A recent nutrition survey had found a "worrying" 15 percent malnutrition rate among returnees who have come from refugee camps in neighbouring Ethiopia. 

Kulunga Lutato, the representative of the UN refugee agency UNHCR for Somalia, told IRIN that he had spoken to the UN Resident and Humanitarian Coordinator for Somalia, Randolph Kent, on Wednesday. "A humanitarian response is being formulated... how soon depends on how quickly we can mobilise resources," Lutato said.

The nutritional survey had predicted a bleak outlook for children already malnourished and lacking any special care among some 30,000 people living in poor conditions in temporary camps. "Many of these children are, in fact, likely to die," said the August Nutrition Update by the USAID-funded and FAO-implemented Food Security Analysis Unit (FSAU). 

The survey was carried out by UNICEF, FSAU and the Somaliland health ministry. Preliminary results had indicated a global acute malnutrition rate of 15 percent, after a total of 901 children were surveyed using a 30-by-30 two-stage cluster-sampling methodology in seven resettlement camps in June. 

Somaliland, Puntland and SomaliaAccording to FSAU, most of the returnee families lived on two meals a day, consisting of foods that were "lacking in both quantity and quality". The results showed that 92 percent of those surveyed had a single source of food, and that the ongoing ban on livestock had "certainly impacted negatively on the purchasing power and means of livelihood... Most families live without adequate shelter, clean water or sanitation." 

A spokesman for the UN Coordination Unit, Andre Le Sage, said that the nutritional survey had been initiated because "the UN is aware of the harsh economic conditions faced by returning refugees and the urban poor". 

He said the results of the survey would be used to "improve our interventions and help refugees reintegrate". 

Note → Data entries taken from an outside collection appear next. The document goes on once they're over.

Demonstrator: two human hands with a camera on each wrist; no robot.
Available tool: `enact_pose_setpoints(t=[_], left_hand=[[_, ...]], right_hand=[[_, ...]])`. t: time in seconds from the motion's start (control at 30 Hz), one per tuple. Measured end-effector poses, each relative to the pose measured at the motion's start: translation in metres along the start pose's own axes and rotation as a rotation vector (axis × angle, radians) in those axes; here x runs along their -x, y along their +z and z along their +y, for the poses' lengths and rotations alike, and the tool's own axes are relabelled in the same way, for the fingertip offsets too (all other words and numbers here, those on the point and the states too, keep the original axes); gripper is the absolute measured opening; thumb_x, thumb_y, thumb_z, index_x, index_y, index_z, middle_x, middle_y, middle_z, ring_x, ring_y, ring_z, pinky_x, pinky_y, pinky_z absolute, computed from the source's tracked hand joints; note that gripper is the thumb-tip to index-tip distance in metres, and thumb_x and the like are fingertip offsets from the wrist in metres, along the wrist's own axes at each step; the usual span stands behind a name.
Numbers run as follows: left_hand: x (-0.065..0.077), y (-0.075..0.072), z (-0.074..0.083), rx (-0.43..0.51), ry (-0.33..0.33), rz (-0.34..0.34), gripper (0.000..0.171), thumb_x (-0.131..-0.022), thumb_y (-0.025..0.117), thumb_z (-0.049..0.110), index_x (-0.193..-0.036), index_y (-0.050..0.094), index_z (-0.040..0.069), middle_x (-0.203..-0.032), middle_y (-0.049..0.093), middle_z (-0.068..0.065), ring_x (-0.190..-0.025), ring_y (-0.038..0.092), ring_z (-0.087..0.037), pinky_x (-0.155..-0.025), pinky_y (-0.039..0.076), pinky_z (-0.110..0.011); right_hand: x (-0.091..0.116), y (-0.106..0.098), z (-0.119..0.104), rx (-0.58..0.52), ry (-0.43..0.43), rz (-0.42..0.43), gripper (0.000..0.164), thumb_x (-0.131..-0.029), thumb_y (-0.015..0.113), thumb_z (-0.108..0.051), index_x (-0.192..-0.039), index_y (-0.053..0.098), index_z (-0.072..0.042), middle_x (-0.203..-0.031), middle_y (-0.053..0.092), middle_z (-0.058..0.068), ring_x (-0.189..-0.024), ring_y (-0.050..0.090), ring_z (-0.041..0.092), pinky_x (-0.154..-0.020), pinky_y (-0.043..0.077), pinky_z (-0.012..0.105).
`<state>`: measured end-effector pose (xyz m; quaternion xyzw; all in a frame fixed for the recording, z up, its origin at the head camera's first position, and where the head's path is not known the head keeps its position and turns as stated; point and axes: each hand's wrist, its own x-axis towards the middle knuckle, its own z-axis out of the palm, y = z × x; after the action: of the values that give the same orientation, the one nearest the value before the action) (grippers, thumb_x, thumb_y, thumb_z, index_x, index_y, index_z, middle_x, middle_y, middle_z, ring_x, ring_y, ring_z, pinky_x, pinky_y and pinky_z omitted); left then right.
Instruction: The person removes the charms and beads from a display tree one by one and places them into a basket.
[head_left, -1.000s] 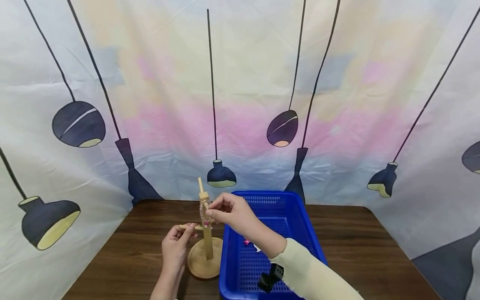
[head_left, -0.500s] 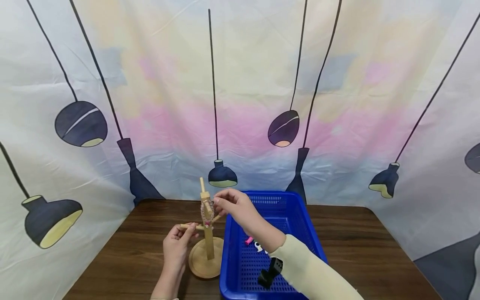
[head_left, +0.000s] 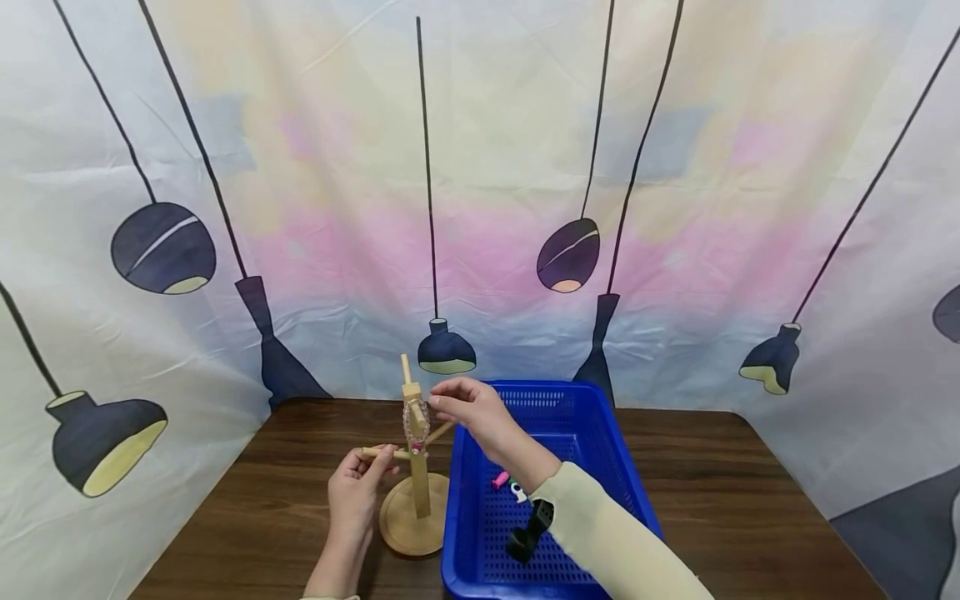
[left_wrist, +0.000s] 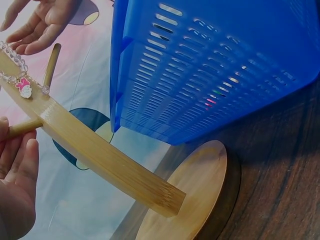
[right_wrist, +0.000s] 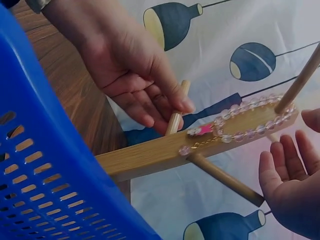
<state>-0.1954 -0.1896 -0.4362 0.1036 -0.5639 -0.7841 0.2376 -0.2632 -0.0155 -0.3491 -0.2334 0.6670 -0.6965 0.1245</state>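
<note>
A wooden stand [head_left: 422, 493] with a round base and several pegs rises beside the basket. From an upper peg hangs a clear, pinkish beaded bracelet [right_wrist: 240, 136] with a pink and white charm [right_wrist: 201, 130], lying along the post. My left hand [head_left: 355, 490] pinches a lower peg [right_wrist: 174, 120] between thumb and fingers on the stand's left side. Just right of the bracelet is my right hand [head_left: 480, 414], its fingers loosely bent and holding nothing. The right wrist view has that right hand [right_wrist: 295, 185] near a bare peg [right_wrist: 227, 180].
A blue perforated basket [head_left: 448, 533] stands right of the stand, under my right forearm. Inside it lie a small pink piece [head_left: 500, 480] and a white one [head_left: 518, 492]. A dark wooden table [head_left: 720, 500] carries everything. Behind hangs a cloth [head_left: 495, 167] printed with lamps.
My right hand has let go of the bracelet and drawn a little to the right, leaving it hanging on the peg. My left hand keeps its grip on the lower peg.
</note>
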Motion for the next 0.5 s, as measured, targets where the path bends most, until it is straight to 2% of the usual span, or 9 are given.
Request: enact_pose_setpoints(t=[0.2,0.5], left_hand=[[0.0002,0.0009,0.0009,0.021,0.031,-0.017,0.023,-0.097,0.067,-0.002,-0.082,0.07,0.014,-0.077,0.076,0.014,-0.066,0.07,0.0,-0.063,0.061,-0.012],[0.0008,0.0003,0.001,-0.017,-0.002,0.003,0.024,-0.097,0.067,-0.001,-0.081,0.069,0.017,-0.076,0.076,0.015,-0.065,0.07,0.0,-0.063,0.061,-0.012]], right_hand=[[-0.0013,0.0027,0.0017,0.019,-0.034,-0.016,0.027,-0.099,0.065,-0.009,-0.12,0.064,0.008,-0.101,0.07,-0.005,-0.09,0.065,0.003,-0.098,0.06,0.038],[-0.0036,0.0086,0.0039,0.019,-0.029,0.002,0.022,-0.096,0.067,-0.005,-0.114,0.065,0.009,-0.099,0.07,-0.001,-0.086,0.064,0.004,-0.092,0.062,0.034]])
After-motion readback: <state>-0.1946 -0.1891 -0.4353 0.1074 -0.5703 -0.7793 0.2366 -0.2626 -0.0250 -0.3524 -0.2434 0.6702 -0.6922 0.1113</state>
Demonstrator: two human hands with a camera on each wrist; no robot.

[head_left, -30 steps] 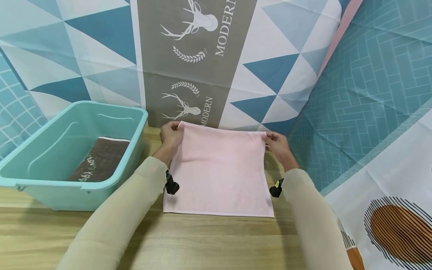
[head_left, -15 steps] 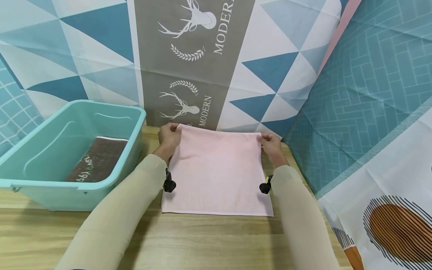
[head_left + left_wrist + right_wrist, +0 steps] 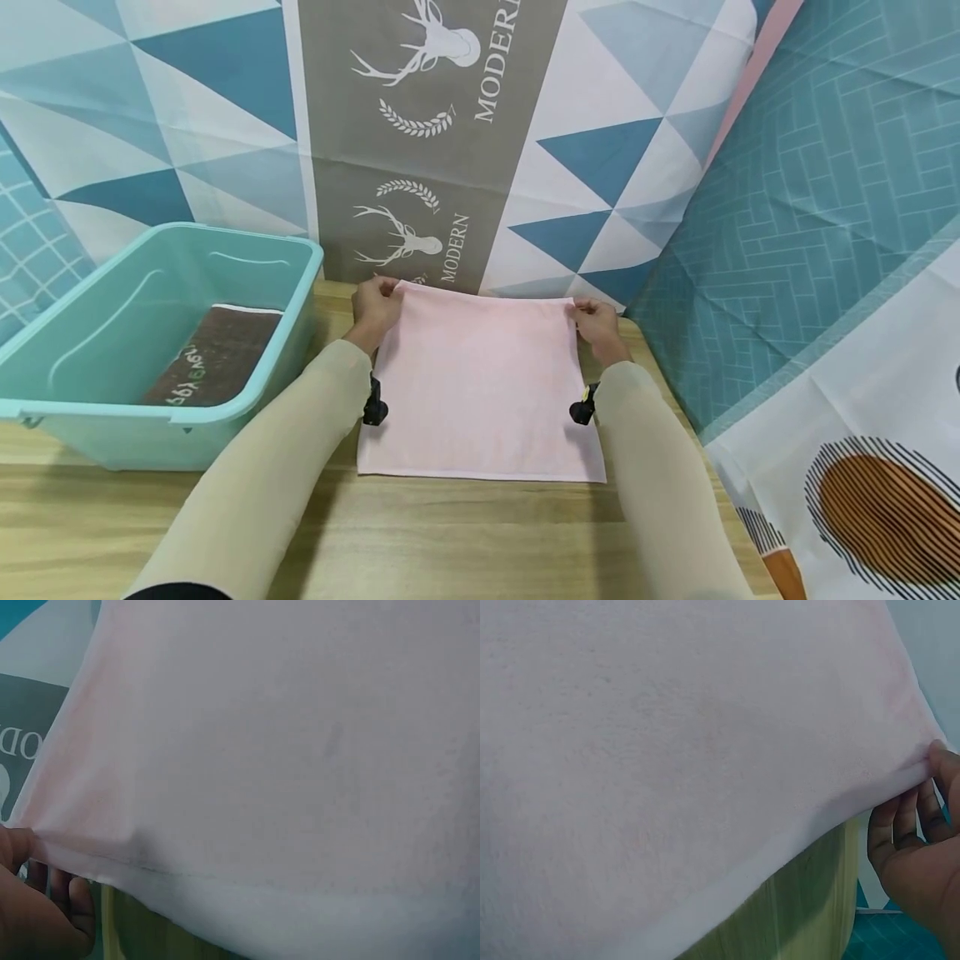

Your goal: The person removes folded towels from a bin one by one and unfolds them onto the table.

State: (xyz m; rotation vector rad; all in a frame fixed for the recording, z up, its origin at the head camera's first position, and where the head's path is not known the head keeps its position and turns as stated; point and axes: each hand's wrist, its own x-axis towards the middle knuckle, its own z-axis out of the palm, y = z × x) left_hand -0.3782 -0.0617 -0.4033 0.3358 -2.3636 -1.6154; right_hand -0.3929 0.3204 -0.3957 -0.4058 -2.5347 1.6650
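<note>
A square pink towel (image 3: 480, 392) spreads over the wooden table between my forearms, its near edge lying on the wood. My left hand (image 3: 377, 307) pinches the far left corner between thumb and fingers. At the far right corner, my right hand (image 3: 597, 325) pinches the cloth the same way. The far edge is lifted and sags slightly between the hands. In the left wrist view the towel (image 3: 285, 750) fills most of the picture, with wood showing under its edge. The right wrist view shows the right fingers (image 3: 907, 817) curled under the towel's corner.
To the left stands a teal plastic bin (image 3: 292, 325) holding a folded brown towel (image 3: 225, 354) with lettering. A patterned cloth backdrop (image 3: 420, 167) rises behind the table (image 3: 450, 533). Teal tile-patterned cloth (image 3: 795, 217) hangs along the right side.
My right hand has moved left, drawing its corner of the pink towel inward. Both hands have come slightly nearer, and the far edge has lowered a little. The view has shifted slightly.
</note>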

Over the last two years, temporary camps and structures have mushroomed among destroyed and abandoned buildings on the outskirts of the town. "Urban poverty is now an enormous problem here," a Somaliland humanitarian worker told IRIN. 

Humanitarian sources in Hargeysa said people living in the camps had "come from a variety of circumstances, and a variety of places". Some were spontaneous returnees from Ethiopia who had been living in poor, makeshift accommodation for years, while others had returned through formal, assisted repatriation programmes by UNHCR. 

There are also small groups of displaced people from southern Somalia - who are known as "refugees" by the Somaliland authorities, but considered "displaced" by international humanitarian agencies. "These are the 'invisibles'," a local source said of the southerners. 

Lutato confirmed there had been spontaneous repatriation of refugees from the Ethiopian camps over a number of years, but stressed this was different from the organised UNHCR-assisted repatriations. 

Formal repatriations were organised with supplies, which included at least nine months of food rations, he said. Now, there was particular concern that the economy of Somaliland had been severely affected by repeated livestock bans, and that whatever support, social services or employment anticipated by returnees had been affected adversely by the economic downturn. 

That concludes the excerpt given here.